Ashley I's Date: Ashley and Jared had an overnight date and it is apparent that she did not lose her virginity.

Mikey breaks up with Juelia and says he's seeing her as more of a friend, so Juelia decides to go home.

Jaclyn asks Justin on a date and he says yes. Then Cassandra Ferguson from Juan Pablo's season arrives and also asks Justin on a date. Justin tells Jaclyn that he can't go on the date with her and goes with Cassandra.

Cassandra's Date: Justin and Cassandra go horseback riding. They bond and talk about how they both have kids, and they kiss on the beach.

Nick asks Jaclyn if he can have her date card since she doesn't have anyone and he wants to go on a date with Samantha. Jaclyn, holding a grudge against him for eliminating her on Bachelor Pad and preventing her from winning $250,000, makes him roll around in the sand and embarrass himself to get the date card.

Nick's Date: Nick asked Samantha on a date and ate with a chef named Josefina Santacruz. They have a good conversation and kiss.

Jared breaks up with Ashley and goes home, which leaves her with no one else she's interested in. She later leaves at the cocktail party.

Rose Ceremony: Kirk gives his rose to Carly, Tanner gives his rose to Jade, Nick gives his rose to Samantha, Joshua gives his rose to Tenley, and Justin gives his rose to Cassandra. Dan decides not to give out his rose and leave since there was no one he was interested in. Mikey offers Mackenzie a rose but she says no and departs. Mikey then leaves as well. Jaclyn, Ashley S., Chelsie, and Amber are eliminated.

Chris Harrison tells the couples that they need to start thinking of whether they can stay together back home and that they will each be getting a 1-1 date that will lead to a fantasy suite. Before the dates begin, Kirk breaks up with Carly and everyone gets angry at him.

Justin and Cassandra have a good date but Cassandra decides she doesn't want to stay in the fantasy suite because it's too early. Nick and Samantha also have a good date and go to the fantasy suite. During Tenley's date with Joshua, she tells him she isn't sure if they can have a relationship outside of Paradise. Tanner and Jade have a great date and Tanner tells Jade he loves her, and she says it back to him.

Rose Ceremony: Justin and Cassandra exchange roses and leave Paradise together as a couple. Nick and Samantha do the same. Tenley breaks up with Joshua, saying she thinks they can't work out due to the long distance. Tanner proposes to Jade, and she happily accepts.

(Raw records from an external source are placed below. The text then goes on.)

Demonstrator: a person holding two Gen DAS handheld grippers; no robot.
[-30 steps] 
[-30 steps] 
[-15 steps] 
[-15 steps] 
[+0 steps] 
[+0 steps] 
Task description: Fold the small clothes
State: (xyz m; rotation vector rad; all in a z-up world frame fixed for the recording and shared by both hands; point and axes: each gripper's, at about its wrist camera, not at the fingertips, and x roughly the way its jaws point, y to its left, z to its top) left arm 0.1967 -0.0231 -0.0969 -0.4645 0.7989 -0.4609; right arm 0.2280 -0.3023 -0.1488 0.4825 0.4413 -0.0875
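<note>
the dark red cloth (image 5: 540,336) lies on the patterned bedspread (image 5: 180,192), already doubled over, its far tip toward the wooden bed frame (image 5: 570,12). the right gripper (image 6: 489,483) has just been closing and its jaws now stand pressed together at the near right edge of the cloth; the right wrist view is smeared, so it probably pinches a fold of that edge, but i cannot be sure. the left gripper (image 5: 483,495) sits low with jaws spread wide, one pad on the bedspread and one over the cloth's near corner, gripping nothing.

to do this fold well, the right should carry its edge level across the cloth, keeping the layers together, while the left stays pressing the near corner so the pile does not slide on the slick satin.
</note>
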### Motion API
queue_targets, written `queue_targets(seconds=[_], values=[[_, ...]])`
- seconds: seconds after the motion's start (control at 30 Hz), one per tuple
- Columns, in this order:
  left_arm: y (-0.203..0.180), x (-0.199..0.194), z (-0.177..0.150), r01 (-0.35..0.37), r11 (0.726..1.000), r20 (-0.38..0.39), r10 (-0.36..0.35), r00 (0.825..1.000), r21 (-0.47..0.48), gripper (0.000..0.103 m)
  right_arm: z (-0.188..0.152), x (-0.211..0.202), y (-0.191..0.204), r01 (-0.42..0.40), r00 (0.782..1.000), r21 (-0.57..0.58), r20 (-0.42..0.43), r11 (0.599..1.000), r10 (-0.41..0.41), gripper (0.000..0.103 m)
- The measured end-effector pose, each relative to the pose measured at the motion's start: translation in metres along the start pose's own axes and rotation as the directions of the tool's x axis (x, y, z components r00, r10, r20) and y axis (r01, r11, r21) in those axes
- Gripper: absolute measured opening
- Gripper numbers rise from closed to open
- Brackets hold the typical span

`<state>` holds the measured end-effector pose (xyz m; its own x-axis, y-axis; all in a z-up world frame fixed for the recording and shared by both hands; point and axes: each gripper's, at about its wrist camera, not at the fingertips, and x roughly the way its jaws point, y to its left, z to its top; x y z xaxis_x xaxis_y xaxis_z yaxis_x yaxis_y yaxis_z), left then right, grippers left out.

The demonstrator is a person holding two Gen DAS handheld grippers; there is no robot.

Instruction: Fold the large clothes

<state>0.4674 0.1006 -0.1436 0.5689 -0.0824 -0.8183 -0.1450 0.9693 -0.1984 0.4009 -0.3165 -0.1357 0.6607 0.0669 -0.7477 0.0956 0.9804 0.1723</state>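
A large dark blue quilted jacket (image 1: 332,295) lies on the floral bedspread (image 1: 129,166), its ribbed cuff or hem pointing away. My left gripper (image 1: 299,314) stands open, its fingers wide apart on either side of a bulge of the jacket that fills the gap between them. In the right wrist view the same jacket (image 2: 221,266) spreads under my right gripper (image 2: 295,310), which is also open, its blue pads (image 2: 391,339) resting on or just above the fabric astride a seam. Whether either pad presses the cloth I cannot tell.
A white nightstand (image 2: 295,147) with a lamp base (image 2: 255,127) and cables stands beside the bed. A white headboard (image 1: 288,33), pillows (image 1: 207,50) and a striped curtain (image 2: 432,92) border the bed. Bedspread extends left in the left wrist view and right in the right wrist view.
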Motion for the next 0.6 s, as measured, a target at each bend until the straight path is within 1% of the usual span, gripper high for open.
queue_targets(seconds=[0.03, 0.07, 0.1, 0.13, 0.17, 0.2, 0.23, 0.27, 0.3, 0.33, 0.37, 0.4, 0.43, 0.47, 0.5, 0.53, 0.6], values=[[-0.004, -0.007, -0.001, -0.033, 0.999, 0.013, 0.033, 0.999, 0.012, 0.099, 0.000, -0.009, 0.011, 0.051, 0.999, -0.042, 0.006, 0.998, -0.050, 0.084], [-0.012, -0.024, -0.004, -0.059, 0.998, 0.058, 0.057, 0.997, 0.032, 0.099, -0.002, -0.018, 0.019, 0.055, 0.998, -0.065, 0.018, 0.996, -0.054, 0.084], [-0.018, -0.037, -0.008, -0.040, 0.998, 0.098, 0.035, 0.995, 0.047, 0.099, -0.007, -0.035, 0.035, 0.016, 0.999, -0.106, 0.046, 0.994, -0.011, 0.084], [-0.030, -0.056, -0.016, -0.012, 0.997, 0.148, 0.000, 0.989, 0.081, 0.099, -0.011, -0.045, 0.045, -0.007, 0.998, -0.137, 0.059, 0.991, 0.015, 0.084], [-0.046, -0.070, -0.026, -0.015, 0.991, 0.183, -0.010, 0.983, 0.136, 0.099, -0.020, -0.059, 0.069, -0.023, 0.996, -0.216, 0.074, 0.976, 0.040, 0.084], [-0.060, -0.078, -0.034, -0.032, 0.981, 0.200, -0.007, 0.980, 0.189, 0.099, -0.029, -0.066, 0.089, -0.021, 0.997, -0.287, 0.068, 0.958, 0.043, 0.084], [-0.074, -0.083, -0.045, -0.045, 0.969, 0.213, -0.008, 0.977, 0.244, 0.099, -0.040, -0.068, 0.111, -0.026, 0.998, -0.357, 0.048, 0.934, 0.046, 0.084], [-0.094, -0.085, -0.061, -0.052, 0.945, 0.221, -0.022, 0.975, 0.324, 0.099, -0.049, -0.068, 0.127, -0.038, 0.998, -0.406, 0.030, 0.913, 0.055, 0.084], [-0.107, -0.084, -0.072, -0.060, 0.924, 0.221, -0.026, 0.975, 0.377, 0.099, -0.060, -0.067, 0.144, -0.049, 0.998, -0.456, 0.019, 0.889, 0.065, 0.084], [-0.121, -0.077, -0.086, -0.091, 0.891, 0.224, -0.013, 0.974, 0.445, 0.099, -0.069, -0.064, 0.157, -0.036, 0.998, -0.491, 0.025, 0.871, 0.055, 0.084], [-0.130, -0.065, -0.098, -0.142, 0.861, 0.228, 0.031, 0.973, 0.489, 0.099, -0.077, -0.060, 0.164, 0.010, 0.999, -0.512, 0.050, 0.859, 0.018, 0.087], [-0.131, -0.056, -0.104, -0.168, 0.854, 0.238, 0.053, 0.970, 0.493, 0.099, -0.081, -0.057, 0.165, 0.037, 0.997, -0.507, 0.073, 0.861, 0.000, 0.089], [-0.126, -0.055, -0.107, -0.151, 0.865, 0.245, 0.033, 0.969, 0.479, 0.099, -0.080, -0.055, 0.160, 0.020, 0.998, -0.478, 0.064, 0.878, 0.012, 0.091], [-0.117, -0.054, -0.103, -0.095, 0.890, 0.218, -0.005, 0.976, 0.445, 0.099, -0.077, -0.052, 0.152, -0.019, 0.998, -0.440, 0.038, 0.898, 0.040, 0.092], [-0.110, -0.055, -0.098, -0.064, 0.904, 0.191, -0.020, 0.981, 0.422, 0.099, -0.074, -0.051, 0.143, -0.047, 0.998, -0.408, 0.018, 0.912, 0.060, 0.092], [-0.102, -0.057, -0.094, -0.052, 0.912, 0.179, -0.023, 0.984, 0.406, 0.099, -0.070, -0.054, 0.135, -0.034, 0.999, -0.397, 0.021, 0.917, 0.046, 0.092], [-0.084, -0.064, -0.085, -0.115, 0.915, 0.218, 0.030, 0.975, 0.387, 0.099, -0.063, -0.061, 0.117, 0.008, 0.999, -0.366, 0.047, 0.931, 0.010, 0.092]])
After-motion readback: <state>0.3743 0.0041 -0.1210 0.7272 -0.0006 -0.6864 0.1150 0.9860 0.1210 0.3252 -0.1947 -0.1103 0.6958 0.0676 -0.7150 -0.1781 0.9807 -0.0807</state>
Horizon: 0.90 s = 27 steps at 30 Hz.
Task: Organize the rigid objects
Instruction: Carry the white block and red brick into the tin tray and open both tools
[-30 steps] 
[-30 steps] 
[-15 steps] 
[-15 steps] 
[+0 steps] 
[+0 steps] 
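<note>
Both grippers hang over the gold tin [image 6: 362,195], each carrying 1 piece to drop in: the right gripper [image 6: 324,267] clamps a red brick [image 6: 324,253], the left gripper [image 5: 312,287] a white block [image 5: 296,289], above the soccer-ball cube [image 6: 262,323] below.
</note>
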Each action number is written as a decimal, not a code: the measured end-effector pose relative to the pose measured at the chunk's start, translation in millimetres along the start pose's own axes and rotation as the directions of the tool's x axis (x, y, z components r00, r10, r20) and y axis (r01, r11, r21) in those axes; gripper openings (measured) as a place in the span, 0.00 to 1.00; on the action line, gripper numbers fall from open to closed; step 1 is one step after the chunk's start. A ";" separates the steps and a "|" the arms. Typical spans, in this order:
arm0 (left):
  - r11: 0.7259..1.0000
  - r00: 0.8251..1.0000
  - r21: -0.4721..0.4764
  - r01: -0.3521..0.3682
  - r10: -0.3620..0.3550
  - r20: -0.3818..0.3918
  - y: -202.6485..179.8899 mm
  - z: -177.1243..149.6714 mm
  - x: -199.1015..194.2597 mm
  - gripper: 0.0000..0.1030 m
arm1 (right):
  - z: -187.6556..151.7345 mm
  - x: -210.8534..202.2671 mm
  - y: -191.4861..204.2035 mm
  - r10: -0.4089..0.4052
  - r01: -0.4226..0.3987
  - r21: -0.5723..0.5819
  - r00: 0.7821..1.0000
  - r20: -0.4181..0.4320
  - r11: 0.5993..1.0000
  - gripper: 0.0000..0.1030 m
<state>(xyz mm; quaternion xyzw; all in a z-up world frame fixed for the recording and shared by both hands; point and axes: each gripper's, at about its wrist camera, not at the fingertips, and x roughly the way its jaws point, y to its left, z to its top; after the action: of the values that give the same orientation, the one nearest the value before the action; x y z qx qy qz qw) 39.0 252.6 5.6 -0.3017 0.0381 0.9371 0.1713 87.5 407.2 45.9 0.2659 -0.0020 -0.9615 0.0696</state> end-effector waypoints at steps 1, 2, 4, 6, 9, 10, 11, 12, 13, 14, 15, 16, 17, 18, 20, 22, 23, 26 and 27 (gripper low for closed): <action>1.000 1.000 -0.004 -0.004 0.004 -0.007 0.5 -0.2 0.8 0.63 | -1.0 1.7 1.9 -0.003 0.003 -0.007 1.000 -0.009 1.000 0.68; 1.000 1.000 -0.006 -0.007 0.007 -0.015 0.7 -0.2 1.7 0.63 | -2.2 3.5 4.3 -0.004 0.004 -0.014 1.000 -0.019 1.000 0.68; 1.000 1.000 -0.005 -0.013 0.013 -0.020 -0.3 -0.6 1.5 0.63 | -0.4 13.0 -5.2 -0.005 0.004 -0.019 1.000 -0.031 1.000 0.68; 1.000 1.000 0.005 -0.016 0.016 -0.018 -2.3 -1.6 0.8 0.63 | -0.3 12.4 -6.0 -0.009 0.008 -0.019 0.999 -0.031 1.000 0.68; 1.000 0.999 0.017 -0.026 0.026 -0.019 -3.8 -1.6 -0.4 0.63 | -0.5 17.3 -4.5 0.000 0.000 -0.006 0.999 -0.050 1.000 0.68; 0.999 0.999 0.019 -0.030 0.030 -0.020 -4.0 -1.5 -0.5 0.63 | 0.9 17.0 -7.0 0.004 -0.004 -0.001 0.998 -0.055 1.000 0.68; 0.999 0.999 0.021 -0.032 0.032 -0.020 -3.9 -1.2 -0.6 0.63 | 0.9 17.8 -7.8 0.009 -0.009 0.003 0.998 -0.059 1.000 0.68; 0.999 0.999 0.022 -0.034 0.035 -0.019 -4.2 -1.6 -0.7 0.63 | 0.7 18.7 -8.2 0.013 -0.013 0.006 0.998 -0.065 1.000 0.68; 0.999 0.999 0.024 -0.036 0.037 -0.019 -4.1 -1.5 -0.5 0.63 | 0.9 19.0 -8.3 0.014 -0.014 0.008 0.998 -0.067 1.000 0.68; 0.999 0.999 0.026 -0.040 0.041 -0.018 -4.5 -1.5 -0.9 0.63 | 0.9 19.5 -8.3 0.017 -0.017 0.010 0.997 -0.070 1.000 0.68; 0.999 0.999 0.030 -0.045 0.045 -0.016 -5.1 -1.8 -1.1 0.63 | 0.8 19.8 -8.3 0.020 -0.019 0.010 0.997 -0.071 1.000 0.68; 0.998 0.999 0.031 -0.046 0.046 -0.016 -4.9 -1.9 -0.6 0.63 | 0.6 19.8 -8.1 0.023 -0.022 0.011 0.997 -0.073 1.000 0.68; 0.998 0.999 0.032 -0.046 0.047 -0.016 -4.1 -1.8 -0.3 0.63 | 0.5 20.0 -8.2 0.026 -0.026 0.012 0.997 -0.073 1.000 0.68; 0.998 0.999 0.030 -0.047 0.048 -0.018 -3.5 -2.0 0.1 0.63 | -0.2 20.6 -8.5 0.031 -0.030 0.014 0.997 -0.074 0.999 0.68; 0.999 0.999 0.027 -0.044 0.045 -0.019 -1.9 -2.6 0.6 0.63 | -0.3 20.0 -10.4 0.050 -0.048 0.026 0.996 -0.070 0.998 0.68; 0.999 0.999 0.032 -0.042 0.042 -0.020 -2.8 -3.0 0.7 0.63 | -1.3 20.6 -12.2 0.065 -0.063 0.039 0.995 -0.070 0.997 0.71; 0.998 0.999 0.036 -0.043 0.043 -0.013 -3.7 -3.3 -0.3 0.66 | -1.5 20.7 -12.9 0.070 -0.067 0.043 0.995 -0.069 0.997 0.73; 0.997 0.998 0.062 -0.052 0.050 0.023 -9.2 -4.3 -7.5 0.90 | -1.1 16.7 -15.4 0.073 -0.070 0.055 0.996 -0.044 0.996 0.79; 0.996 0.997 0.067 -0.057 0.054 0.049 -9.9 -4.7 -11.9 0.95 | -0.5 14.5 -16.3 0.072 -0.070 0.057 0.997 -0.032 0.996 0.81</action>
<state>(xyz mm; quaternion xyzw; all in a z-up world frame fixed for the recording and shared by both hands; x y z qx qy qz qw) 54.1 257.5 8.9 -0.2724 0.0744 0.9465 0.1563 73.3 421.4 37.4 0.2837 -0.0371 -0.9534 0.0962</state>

During the end credits it is revealed that JJ failed to win back the girl he left Paradise for and is available on Tindr. Ashley I. is still obsessed with Jared, while Jared is still obsessed with Kaitlyn. Clare is still talking to animals, Joe is still single and unhappy, and Kirk is enrolled in the witness protection program. Tanner and Jade are planning a wedding in Mexico next summer. During the after show we learn that Cassandra and Justin broke up and she began dating Jonathan, who was also on this season of Bachelor in Paradise, while Tanner and Jade are still happily together.

==Post Show==
Cassandra and Justin broke up before the show finished airing.

Samantha and Nick broke up in October 2015.

Jade and Tanner were married on January 24, 2016. Jade and Tanner have three children together, Emerson Avery (born August 17, 2017), Brooks Easton (born July 29, 2019), and Reed Harrison (born November 14, 2020).

Jared and Ashley finally became a couple in 2018. They got engaged in June of that year. Ashley and Jared were married on August 11, 2019. Ashley and Jared have one son together, Dawson Dimitri Brady (born January 31, 2022).